Colin Young, head of institutional property investments at Old Mutual, said it was expected that transfer duty remain unchanged. He welcomed the infrastructure spend which will assist further boosting economic activity.
Transfer duty remains very high by world standards which continues to be a disappointment for the property asset class, said Young.
"The electricity levy won't assist us in managing our large super-regional shopping malls, but as we are increasingly implementing sound green building practices, the impact is manageable," he said.
A highlight of the budget is the tax proposal aimed at promoting energy efficiency and reduce electricity demand, said Anton Kriel, director of tax at BDO Spencer Steward Tax.

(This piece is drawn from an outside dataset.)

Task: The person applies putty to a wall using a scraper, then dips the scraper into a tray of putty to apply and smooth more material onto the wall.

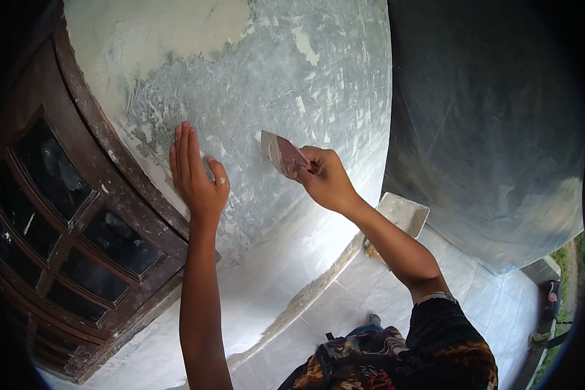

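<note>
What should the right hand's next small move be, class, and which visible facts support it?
Probably a short stroke of the scraper over the patchy grey wall. The right hand already grips it, pale smears show on its blade, and the wall around it is streaked unevenly. I can't tell whether the blade touches yet.

One scraper [281, 153] in the right fingers [314, 155], one tray [405, 213] below them, one door [71, 229] beside the left fingers [184, 151].
</note>
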The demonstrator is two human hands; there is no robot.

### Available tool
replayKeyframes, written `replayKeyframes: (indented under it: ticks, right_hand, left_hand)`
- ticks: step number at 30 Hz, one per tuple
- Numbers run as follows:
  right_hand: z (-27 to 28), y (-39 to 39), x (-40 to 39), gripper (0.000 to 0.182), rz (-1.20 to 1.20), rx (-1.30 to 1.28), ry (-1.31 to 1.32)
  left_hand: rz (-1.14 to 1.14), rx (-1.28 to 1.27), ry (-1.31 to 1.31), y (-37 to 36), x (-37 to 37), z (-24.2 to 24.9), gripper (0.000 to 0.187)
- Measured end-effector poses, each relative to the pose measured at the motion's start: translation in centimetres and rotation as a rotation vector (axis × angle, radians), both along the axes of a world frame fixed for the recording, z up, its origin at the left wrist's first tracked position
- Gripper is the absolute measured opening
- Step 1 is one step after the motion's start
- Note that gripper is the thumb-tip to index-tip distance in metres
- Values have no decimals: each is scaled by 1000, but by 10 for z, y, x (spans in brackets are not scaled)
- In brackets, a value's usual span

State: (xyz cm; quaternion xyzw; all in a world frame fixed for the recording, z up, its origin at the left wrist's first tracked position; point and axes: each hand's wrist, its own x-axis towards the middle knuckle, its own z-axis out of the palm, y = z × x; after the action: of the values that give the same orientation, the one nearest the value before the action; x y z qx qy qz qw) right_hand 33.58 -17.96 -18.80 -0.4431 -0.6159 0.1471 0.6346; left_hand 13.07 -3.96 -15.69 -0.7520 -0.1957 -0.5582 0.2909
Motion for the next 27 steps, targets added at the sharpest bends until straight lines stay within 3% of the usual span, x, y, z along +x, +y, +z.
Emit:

Kriel said this tax proposal would have a significant impact on property owners because now they would have to consider whether it's worth spending more money on energy saving bulbs than face hefty levies for not complying with government requirements.

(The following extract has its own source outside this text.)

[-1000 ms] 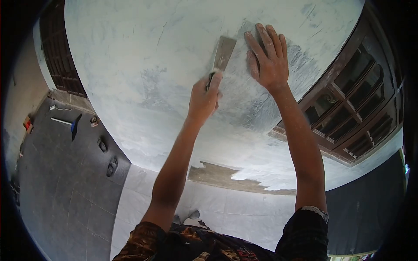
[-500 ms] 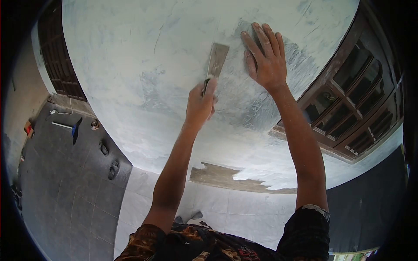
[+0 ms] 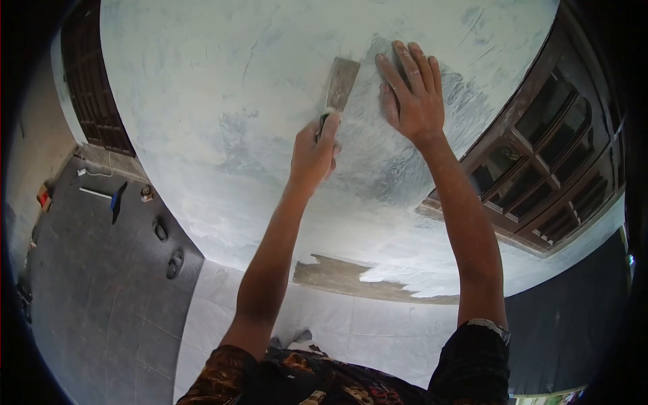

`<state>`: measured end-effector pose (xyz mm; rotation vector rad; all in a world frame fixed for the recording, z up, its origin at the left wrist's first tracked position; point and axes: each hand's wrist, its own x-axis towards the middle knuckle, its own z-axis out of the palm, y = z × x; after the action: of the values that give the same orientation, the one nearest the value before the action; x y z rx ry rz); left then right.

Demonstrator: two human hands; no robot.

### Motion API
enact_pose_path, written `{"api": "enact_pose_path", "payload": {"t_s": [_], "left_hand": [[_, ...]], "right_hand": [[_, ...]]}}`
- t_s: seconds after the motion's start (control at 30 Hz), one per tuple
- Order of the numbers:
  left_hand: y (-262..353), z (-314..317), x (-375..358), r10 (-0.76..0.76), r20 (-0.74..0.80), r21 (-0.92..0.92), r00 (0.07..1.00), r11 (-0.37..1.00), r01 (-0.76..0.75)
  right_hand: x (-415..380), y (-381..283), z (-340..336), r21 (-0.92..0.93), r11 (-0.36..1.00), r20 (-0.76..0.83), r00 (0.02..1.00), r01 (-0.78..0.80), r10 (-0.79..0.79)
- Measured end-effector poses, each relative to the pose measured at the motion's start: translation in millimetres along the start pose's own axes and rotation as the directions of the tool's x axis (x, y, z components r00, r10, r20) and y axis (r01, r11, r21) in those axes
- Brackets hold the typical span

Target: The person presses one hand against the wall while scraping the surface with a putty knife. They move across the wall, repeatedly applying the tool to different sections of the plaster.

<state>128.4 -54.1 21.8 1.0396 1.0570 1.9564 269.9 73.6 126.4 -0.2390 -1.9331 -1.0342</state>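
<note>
My left hand (image 3: 314, 150) is closed around the handle of a putty knife (image 3: 343, 82). The flat metal blade points up along the wall (image 3: 182, 88), close to or on its surface. My right hand (image 3: 415, 101) lies open on the wall to the right of the blade, fingers spread and dusted with white. The wall carries a patchy white skim coat, with greyer rough areas beneath both hands. Most of the knife's handle is hidden in my fist.
A brown wooden window (image 3: 540, 148) is set in the wall at right, and a dark wooden door (image 3: 94, 81) stands far left. On the grey floor (image 3: 88, 270) lie sandals (image 3: 175, 264) and a blue-headed squeegee-like tool (image 3: 116, 200). Bare brown plaster (image 3: 351, 277) shows low on the wall.
The putty knife in my left hand has slid slightly up and to the right along the wall. My right hand has shifted down a little in view, still flat on the surface.
</note>
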Motion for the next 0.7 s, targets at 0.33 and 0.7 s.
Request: {"api": "enact_pose_path", "payload": {"t_s": [0.33,0.7], "left_hand": [[3.8,-0.6,-0.1,-0.047,0.006,0.002,0.999,0.999,0.047],[8.3,-3.6,2.1,-0.018,0.025,0.075,1.000,0.997,0.016]], "right_hand": [[-0.1,-0.4,-0.7,0.008,1.000,-0.002,1.000,0.004,-0.004],[0.5,-0.3,-1.6,0.015,1.000,-0.006,1.000,-0.011,0.011]]}}
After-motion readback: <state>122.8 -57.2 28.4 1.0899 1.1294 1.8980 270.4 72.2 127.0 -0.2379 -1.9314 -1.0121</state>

On Capital Gains Tax (CGT) tweaks, Kriel expressed disappointment, saying that it would not make much difference. He sees this move from R1,5m exemption to R2m as an administrative relief than rather provide relief for property owners.
Kriel picked up on a tax proposal for liquidating inactive entities contained in the budget, which might be good news for those property investors ho want to deregister. He said it is not yet clear on how it would be implemented.

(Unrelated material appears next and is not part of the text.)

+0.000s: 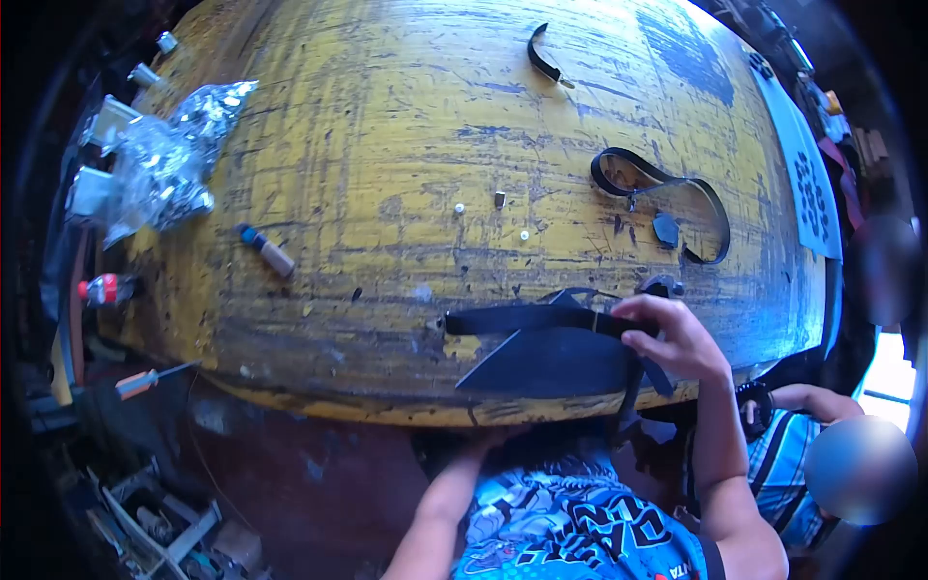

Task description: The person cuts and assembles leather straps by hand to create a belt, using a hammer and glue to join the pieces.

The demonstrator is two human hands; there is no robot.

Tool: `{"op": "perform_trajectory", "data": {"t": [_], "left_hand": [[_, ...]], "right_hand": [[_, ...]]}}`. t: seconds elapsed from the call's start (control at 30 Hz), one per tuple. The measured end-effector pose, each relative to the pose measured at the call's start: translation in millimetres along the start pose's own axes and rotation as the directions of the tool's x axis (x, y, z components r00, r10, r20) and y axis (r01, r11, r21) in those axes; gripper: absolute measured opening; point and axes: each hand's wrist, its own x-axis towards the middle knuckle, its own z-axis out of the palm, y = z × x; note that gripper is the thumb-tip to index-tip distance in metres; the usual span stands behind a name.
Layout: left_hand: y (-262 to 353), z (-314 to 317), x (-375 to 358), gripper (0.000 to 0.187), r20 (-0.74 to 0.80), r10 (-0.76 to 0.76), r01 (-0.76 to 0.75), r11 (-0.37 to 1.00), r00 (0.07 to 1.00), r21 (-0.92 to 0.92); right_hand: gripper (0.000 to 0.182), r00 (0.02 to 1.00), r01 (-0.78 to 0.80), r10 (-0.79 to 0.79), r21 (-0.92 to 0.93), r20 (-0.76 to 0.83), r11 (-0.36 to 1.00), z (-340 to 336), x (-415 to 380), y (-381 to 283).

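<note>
My right hand [669, 336] is closed on one end of a black leather belt [527, 319], thumb and fingers around it near the table's front edge. The belt stretches left from the hand across a flat dark sheet [551, 362]. More dark straps hang over the edge below the hand. My left forearm [454, 488] reaches to the table's front edge, and the fingers of that hand are hidden there. Beyond my right hand lies a curved black belt [720, 217] with a small dark piece [665, 230] next to it.
A short black strap piece [541, 53] lies at the far side of the worn yellow table [387, 145]. Small metal bits [500, 200] sit mid-table. Left are a marker-like tube [266, 251], shiny plastic bags [174, 159], a bottle [104, 288] and a screwdriver [150, 380]. Another person [788, 454] sits at right.
</note>
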Motion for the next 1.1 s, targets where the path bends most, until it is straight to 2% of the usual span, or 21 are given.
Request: {"op": "perform_trajectory", "data": {"t": [0.03,0.1,0.17,0.2,0.23,0.33,0.67,0.77,0.87,0.97,1.1], "left_hand": [[-6,4,8,0.052,0.009,-0.016,0.016,1.0,1.0,-0.006],[-3,16,9,0.052,0.006,-0.083,0.083,0.995,0.997,0.048],[5,20,6,0.053,-0.015,-0.127,0.128,0.988,0.992,0.082],[10,19,4,0.053,-0.028,-0.14,0.142,0.985,0.99,0.093],[11,18,6,0.053,-0.036,-0.144,0.147,0.984,0.989,0.096],[21,16,7,0.054,-0.05,-0.165,0.17,0.981,0.985,0.099],[34,0,18,0.055,-0.054,-0.207,0.211,0.972,0.977,0.105],[38,-8,21,0.056,-0.051,-0.2,0.205,0.972,0.978,0.115],[44,-16,19,0.056,-0.054,-0.197,0.203,0.97,0.979,0.135],[48,-25,17,0.057,-0.049,-0.185,0.19,0.968,0.982,0.161],[45,-29,14,0.057,-0.052,-0.155,0.162,0.967,0.987,0.197]], "right_hand": [[0.03,0.999,0.028,-0.027,0.032,-0.041,0.999,8,-2,6],[0.03,0.994,0.031,-0.039,-0.08,-0.099,0.996,20,-11,14],[0.029,0.982,-0.169,0.179,0.158,-0.051,0.973,29,-21,20],[0.028,0.965,-0.246,0.262,0.312,-0.009,0.918,33,-25,28],[0.028,0.948,-0.304,0.317,0.365,0.025,0.88,33,-24,22],[0.027,0.959,-0.284,0.268,0.363,0.095,0.887,33,-10,27],[0.029,0.95,-0.311,0.29,0.343,0.113,0.886,9,27,1],[0.031,0.958,-0.284,0.253,0.3,0.138,0.911,-2,23,-19],[0.041,0.973,-0.215,0.193,0.192,0.127,0.958,-9,18,-26],[0.055,0.99,0.073,-0.086,0.117,0.109,0.99,-14,11,-35],[0.066,0.955,0.229,-0.238,0.069,0.178,0.971,-13,2,-57]]}}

Reacting to the budget Dr Willie Marais, national president of the Institute of Estate Agents of South Africa, said the budget can be categorised as "careful" and contains nothing of real excitement for the real estate industry, although this a major contributor to GDP.
"We were disappointed that there was no reduction in transfer duty, although we do recognise the increased threshold for capital gains tax as a step in the right direction," said Dr Marais.
Most encouraging, he said, were Manuel's remarks concerning the SA banking sector. Manuel reiterated that the country's financial system is sound, having been subjected to an international financial assessment last year, however he said banks are "nonetheless affected by deteriorating credit conditions".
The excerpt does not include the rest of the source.